_Exercise description_:
Only the lines from the one containing "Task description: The" through the last line of the data are to be written out, exactly and in full.
(Information provided begins)
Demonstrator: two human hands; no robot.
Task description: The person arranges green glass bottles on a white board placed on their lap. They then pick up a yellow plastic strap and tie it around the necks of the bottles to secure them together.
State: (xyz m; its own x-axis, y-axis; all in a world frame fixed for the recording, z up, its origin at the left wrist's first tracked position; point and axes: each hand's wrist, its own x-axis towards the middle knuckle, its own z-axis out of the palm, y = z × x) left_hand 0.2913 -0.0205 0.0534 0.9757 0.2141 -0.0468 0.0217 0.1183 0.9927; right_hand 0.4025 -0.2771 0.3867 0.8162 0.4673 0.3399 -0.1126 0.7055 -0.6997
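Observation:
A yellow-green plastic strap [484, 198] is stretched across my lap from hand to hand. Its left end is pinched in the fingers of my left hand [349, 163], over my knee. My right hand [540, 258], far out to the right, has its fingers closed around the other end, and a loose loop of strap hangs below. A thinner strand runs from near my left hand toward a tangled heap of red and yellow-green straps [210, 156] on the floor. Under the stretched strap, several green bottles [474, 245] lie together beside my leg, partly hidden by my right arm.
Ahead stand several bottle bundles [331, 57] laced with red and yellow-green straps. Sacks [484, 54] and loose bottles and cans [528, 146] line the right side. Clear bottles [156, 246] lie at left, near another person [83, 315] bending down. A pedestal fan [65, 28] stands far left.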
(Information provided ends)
_Exercise response_:
Task description: The person arranges green glass bottles on a white board placed on their lap. They then pick up a yellow plastic strap and tie it around the necks of the bottles to secure them together.
State: (xyz m; its own x-axis, y-axis; all in a world frame fixed for the recording, z up, its origin at the left wrist's first tracked position; point and axes: each hand's wrist, its own x-axis towards the middle knuckle, its own z-axis out of the palm, y = z × x) left_hand 0.2913 -0.0205 0.0534 0.9757 0.2141 -0.0468 0.0217 0.1183 0.9927; right_hand 0.4025 -0.2771 0.3867 0.8162 0.4673 0.3399 -0.1126 0.7055 -0.6997
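Observation:
A yellow-green plastic strap [484, 198] is stretched across my lap from hand to hand. Its left end is pinched in the fingers of my left hand [349, 163], over my knee. My right hand [540, 258], far out to the right, has its fingers closed around the other end, and a loose loop of strap hangs below. A thinner strand runs from near my left hand toward a tangled heap of red and yellow-green straps [210, 156] on the floor. Under the stretched strap, several green bottles [474, 245] lie together beside my leg, partly hidden by my right arm.
Ahead stand several bottle bundles [331, 57] laced with red and yellow-green straps. Sacks [484, 54] and loose bottles and cans [528, 146] line the right side. Clear bottles [156, 246] lie at left, near another person [83, 315] bending down. A pedestal fan [65, 28] stands far left.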

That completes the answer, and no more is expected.